Scatterplots and Line of Best Fit

Interpret scatterplots, correlation, and trend lines

Scatterplots and Line of Best Fit (SAT Math)

What is a Scatterplot?

Graph showing relationship between two variables

Each point represents:

x-coordinate: one variable
y-coordinate: another variable

Example: Height vs. Weight

Each point = one person
x = height
y = weight

Types of Correlation

Positive Correlation

As x increases, y increases

Pattern: Points slope upward (↗)

Examples:

Study time vs. test scores
Temperature vs. ice cream sales
Height vs. shoe size

Negative Correlation

As x increases, y decreases

Pattern: Points slope downward (↘)

Examples:

Speed vs. travel time
Price vs. quantity demanded
Outdoor temperature vs. heating costs

No Correlation

No clear pattern

Pattern: Points scattered randomly

Examples:

Shoe size vs. test scores
Height vs. favorite color

Strength of Correlation

Strong Correlation

Points cluster tightly around a line

Clear pattern
Easy to predict

Weak Correlation

Points loosely follow pattern

General trend but lots of variation
Harder to predict

Perfect Correlation

All points exactly on a line

Rare in real data
r = 1 (positive) or r = -1 (negative)

Line of Best Fit (Trend Line)

What Is It?

Line that best represents the data trend

Also called:

Regression line
Trend line
Best-fit line

Equation Form

Usually written as: $y = mx + b$

Where:

$m$ = slope (rate of change)
$b$ = y-intercept (starting value)

Or: $\hat{y} = ax + b$ (predicted value)

Interpreting Slope

Slope ( $m$ ) Meaning

Positive slope ( $m > 0$ ):

Positive correlation
For every 1 unit increase in x, y increases by $m$

Example: $y = 2x + 10$

For every 1 hour of study, score increases by 2 points

Negative slope ( $m < 0$ ):

Negative correlation
For every 1 unit increase in x, y decreases by $|m|$

Example: $y = -3x + 100$

For every 1 mph faster, travel time decreases by 3 minutes

Interpreting Y-Intercept

Y-Intercept ( $b$ ) Meaning

Value of y when x = 0

Example: $y = 5x + 20$

When study time = 0, predicted score = 20

Watch out: Sometimes x = 0 doesn't make sense!

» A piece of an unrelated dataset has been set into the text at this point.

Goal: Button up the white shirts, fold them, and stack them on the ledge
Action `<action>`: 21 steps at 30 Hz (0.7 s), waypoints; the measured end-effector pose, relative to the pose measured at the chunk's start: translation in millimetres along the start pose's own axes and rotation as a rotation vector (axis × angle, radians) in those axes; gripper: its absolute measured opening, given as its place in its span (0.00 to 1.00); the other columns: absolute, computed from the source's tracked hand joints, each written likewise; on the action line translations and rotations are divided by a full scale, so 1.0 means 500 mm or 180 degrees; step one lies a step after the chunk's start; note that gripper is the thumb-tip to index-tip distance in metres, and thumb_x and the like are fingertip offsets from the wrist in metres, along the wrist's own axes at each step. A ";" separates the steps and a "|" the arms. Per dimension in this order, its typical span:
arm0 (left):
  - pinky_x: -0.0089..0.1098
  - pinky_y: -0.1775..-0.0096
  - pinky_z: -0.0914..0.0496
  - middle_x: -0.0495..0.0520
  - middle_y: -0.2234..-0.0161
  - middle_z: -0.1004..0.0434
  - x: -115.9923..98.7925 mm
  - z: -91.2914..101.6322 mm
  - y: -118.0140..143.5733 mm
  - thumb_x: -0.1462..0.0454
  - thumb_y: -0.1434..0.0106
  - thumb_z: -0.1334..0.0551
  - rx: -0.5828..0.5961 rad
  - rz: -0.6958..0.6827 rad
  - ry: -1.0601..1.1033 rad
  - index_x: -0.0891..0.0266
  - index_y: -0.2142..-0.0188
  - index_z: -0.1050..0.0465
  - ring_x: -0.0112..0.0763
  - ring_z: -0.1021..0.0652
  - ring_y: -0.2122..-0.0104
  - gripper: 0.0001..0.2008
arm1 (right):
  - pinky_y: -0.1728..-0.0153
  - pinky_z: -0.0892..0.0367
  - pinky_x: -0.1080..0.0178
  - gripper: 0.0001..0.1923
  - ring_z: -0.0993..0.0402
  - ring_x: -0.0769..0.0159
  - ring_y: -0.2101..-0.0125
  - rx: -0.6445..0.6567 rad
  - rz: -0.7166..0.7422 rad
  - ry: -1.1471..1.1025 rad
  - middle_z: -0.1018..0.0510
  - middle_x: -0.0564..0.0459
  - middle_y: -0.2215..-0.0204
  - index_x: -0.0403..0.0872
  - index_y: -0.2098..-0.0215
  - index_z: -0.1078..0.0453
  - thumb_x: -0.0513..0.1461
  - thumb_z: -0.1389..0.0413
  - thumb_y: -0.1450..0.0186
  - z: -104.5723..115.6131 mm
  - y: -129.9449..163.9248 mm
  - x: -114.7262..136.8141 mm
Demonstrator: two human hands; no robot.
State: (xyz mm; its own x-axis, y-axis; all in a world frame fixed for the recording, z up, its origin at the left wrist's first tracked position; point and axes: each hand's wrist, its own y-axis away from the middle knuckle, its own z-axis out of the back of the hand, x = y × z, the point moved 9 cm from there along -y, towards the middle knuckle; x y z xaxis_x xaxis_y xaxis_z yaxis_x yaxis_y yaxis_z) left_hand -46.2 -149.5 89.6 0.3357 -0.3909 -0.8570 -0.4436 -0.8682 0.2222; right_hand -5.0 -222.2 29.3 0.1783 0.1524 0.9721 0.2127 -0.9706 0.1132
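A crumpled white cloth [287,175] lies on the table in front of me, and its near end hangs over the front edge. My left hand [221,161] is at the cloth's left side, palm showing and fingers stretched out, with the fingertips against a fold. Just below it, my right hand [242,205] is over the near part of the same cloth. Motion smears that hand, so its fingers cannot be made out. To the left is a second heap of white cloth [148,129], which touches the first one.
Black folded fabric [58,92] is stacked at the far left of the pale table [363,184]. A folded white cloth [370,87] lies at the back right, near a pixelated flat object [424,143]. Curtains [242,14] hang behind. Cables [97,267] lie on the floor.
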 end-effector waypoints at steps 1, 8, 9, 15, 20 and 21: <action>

If x = year (like 2020), y-intercept is for year 0 (not useful!)

Making Predictions

Interpolation

Predicting within the data range

Generally reliable

Example: Data from x = 10 to x = 50

Predicting at x = 30 → interpolation ✓

Extrapolation

Predicting outside the data range

Less reliable - pattern may not continue!

Example: Data from x = 10 to x = 50

Predicting at x = 100 → extrapolation ⚠️

Outliers

What is an Outlier?

Point far from the general pattern

Effects:

Can significantly affect line of best fit
May indicate error or special case

On SAT:

Questions may ask about outliers
"Which point doesn't fit the pattern?"

Correlation vs. Causation

CRITICAL DISTINCTION!

Correlation: Variables are related Causation: One variable CAUSES change in other

Correlation ≠ Causation!

Example:

Ice cream sales and drowning deaths are correlated
But ice cream doesn't CAUSE drowning!
Both are caused by third factor (hot weather!)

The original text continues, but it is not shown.